Romano, 32, is a mother of two with another child on the way, and she works one job at a retail art supply store and a second job selling her screen printings. Yet she increased her work on Sanders' behalf for this campaign to help get more Latinos to vote for him and increase the community's influence in picking a presidential nominee.
In 2016, people in the community knew Sanders only as "el hombre con el pelo (the man with the hair)," she said after NBC News projected Sanders as the caucus winner. "People really knew him this time. He was Tío (uncle) Bernie or El Quemazon (the burn), a moniker that became a corrido or ballad.
Sanders' campaign was on the ground early and has integrated outreach to Latino voters throughout the campaign, said Chuck Rocha, Sanders' campaign adviser. The campaign has spent millions to reach new Latino voters and those that have not voted often. It hired 200 staff in Nevada, about a third of whom are Latino, almost all of them bilingual, Rocha said.
Rocha said he'd been consistently targeting 100,000 Latinos — over 50,000 more than those who caucused in the last election or who regularly vote. Sanders' finish in Nevada shows that "early intentional investments can deliver the Latino vote," he said.

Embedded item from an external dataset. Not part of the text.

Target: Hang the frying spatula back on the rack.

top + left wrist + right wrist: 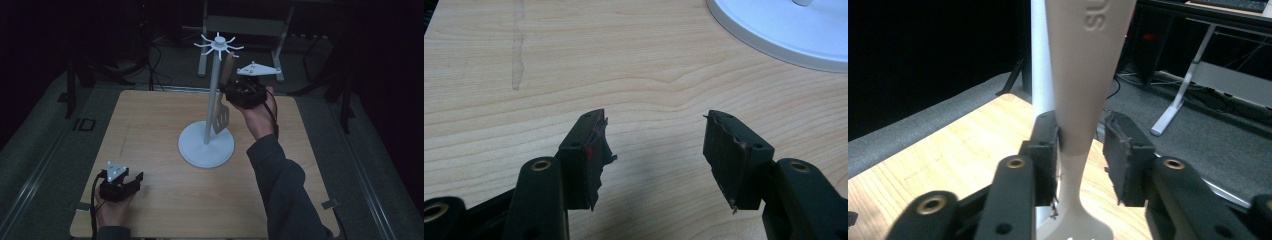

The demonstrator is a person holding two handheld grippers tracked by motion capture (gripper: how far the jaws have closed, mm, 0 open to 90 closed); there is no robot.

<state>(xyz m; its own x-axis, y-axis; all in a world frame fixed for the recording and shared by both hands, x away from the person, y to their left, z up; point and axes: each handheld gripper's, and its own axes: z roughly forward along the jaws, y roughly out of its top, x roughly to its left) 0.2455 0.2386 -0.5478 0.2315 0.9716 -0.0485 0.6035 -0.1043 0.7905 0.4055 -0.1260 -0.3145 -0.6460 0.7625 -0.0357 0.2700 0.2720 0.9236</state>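
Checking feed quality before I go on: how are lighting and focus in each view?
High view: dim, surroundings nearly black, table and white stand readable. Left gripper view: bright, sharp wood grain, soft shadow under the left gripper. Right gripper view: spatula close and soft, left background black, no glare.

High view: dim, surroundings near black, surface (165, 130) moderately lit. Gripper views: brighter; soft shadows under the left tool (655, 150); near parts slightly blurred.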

"We won the Nevada caucus by historic margins by incorporating Latinos into leadership and every part of the campaign," he said.

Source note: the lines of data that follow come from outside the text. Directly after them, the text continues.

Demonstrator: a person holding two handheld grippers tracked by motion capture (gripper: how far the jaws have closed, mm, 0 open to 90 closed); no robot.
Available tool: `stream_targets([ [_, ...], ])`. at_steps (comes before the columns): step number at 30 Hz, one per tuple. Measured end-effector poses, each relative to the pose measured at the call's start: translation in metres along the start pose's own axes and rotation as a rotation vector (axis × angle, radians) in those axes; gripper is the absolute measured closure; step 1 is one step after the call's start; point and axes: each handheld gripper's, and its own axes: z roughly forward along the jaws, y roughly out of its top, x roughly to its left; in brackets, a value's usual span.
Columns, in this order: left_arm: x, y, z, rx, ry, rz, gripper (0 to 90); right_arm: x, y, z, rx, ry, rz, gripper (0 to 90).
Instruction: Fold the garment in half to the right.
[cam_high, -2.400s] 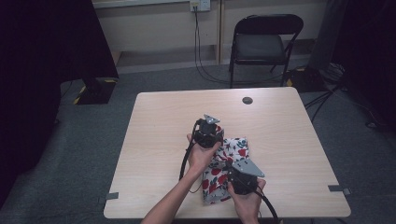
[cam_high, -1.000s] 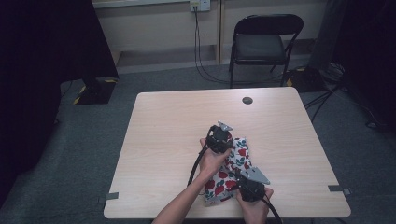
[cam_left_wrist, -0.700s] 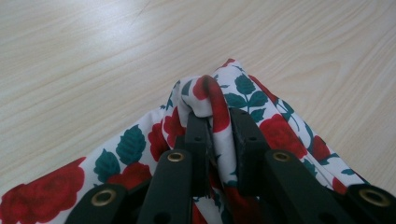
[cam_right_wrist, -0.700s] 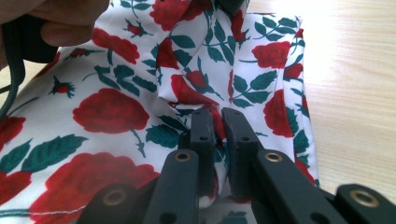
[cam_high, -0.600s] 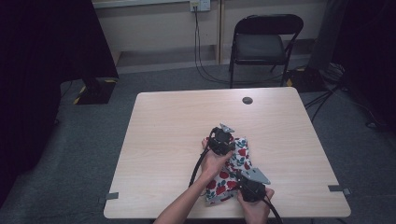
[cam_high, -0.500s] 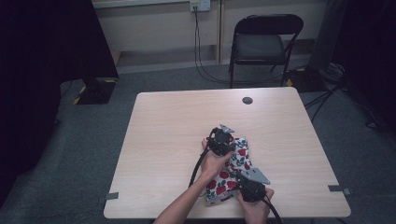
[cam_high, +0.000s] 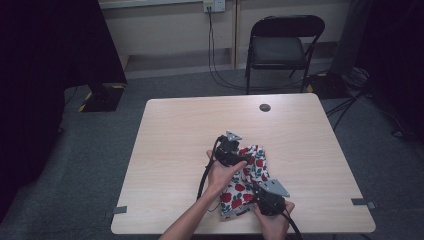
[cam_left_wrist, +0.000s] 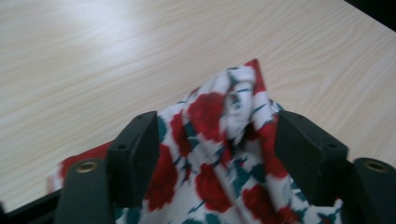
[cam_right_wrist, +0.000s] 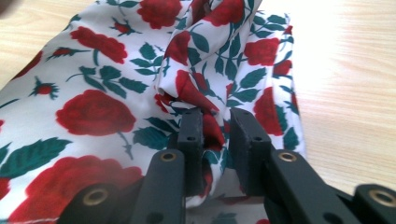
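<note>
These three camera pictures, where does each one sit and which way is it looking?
High view: fixed above the person's side of the table, looking forward and down; forearms, left gripper and right gripper show, on the rose cloth.
Left gripper view: rides that gripper, looking along its parted jaws over a cloth ridge.
Right gripper view: rides the right gripper, jaws narrow around a cloth fold.
Shared: all three show the cloth and the table.
</note>
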Motion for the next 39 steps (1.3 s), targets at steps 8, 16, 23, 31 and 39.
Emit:
stream_targets([
  [8,0.03,-0.018,-0.027,-0.029,0.046,-0.072,23.1,-0.003,0.002,-0.003,-0.007,-0.036,-0.016,71.7],
  [16,0.058,-0.041,-0.051,-0.04,0.126,-0.136,19.6,-0.005,0.005,-0.006,-0.007,-0.094,-0.066,71.4],
  [23,0.077,-0.068,-0.065,-0.022,0.178,-0.167,16.3,-0.008,0.009,-0.009,-0.012,-0.113,-0.047,67.3],
  [31,0.089,-0.098,-0.075,0.0,0.23,-0.181,16.0,-0.014,0.019,-0.01,-0.029,-0.106,0.022,53.1],
  [39,0.094,-0.12,-0.085,0.049,0.279,-0.195,15.4,-0.005,0.034,-0.007,-0.066,-0.02,0.045,37.3],
])
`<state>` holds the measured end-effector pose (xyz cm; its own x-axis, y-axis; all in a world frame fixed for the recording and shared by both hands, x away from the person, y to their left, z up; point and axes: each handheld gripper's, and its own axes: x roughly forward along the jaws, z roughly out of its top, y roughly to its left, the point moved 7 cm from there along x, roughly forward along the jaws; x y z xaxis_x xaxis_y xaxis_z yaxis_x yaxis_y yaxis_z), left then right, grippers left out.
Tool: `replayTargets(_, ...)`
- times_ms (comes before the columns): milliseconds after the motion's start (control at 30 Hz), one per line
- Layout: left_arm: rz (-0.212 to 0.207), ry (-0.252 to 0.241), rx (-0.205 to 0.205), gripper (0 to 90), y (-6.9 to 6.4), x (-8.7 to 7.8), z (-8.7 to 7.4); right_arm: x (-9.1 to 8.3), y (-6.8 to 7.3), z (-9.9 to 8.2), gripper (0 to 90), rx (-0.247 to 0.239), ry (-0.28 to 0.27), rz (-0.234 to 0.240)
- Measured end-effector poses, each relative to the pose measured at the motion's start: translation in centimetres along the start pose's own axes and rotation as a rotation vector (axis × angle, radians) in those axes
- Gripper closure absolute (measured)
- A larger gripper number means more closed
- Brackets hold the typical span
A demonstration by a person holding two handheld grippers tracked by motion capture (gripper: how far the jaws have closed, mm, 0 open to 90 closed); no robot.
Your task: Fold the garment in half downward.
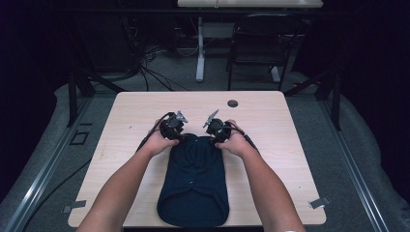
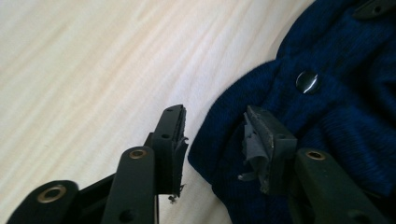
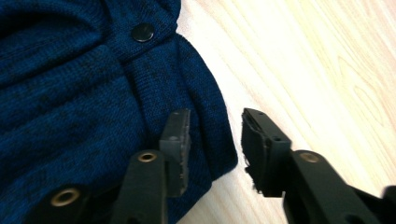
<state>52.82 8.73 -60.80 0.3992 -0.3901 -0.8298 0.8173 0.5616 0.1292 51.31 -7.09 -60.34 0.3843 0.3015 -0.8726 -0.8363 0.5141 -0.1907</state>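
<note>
A dark blue knitted garment (image 1: 194, 183) lies flat on the light wooden table (image 1: 270, 125), its far end between my two hands. My left gripper (image 1: 183, 137) is at the garment's far left corner, my right gripper (image 1: 212, 139) at its far right corner. In the left gripper view the left gripper (image 2: 214, 135) is open, its jaws straddling the garment's ribbed edge (image 2: 224, 140) near a dark button (image 2: 307, 81). In the right gripper view the right gripper (image 3: 215, 135) is open too, astride the knitted edge (image 3: 212, 121), with another button (image 3: 143, 32) farther off.
A round cable hole (image 1: 232, 103) sits in the table's far edge. Beyond the table stand a black chair (image 1: 258, 43) and a white desk leg (image 1: 200, 53) with cables on the floor. Bare wood surrounds the garment on both sides.
</note>
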Motion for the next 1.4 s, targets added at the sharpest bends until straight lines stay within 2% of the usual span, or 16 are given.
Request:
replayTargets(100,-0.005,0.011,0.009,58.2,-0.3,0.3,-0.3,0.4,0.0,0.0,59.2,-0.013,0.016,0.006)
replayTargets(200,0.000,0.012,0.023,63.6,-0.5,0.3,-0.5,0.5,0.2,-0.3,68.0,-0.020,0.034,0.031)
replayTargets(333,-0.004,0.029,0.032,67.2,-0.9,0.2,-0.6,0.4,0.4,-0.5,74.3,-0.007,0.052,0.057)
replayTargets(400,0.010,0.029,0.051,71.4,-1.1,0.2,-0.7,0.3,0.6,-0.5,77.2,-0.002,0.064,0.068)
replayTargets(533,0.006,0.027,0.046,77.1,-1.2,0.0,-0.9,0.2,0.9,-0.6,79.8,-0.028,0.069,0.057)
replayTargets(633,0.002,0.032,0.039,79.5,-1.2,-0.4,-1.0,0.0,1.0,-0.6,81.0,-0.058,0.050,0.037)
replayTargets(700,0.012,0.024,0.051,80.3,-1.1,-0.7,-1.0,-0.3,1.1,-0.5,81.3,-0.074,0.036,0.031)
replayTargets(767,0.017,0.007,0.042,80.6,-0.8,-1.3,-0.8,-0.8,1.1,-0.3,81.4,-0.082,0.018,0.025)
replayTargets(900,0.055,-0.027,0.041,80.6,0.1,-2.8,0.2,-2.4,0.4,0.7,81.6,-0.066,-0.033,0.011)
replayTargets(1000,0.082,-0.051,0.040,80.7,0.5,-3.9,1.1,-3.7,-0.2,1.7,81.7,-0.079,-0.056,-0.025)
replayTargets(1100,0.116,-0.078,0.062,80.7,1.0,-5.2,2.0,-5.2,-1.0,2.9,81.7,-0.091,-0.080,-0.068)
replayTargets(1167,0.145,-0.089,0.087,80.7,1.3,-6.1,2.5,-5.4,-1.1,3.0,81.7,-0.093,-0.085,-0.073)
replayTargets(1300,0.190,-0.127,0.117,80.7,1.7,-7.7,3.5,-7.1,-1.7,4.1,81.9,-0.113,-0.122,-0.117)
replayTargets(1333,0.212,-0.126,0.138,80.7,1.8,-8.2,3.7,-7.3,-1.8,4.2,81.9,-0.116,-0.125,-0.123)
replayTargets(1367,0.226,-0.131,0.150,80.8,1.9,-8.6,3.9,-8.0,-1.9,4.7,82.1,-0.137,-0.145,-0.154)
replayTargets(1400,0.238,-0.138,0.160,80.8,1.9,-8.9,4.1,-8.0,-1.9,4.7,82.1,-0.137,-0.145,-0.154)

"Every time I'm with him (Sanders), he turns to me and says, 'Chuck, tell me what we are doing to get the Latinos out,'" he said.
Showing his intention to keep trying to rally Latinos, Sanders gave his victory speech in San Antonio, Texas, a heavily Latino city and home of former presidential candidate Julián Castro.
Sanders celebrates Nevada victory, touts 'multi-generational and multi-racial coalition'
Bernie Sanders celebrated his decisive victory in the Nevada caucuses on Saturday, introducing his wife Jane Sanders to an energized crowd in San Antonio, Texas, as “the next first lady.”
“Let me introduce to you the next first lady,” Sanders said, as he took the stage to a cheering crowd of supporters. “You will be very proud of her as first lady.”
“Let me thank the people of Nevada for their support," Sanders continued, touting a "multi-generational and multi-racial coalition" that not only delivered a victory to him tonight, but “is going to sweep this country.”
Sanders was in Texas campaigning ahead of the Lone Star State's primary on Super Tuesday, March 3.
“Don't tell anybody I don't want to get them nervous,” Sanders said. “We are going to win the Democratic nomination in Texas.”
Sander poked fun at President Donald Trump, who had been tweeting about the Vermont senator as caucus results rolled in.
“The president gets very, very upset easily so don't tell him we are going to beat him here in Texas,” Sanders said.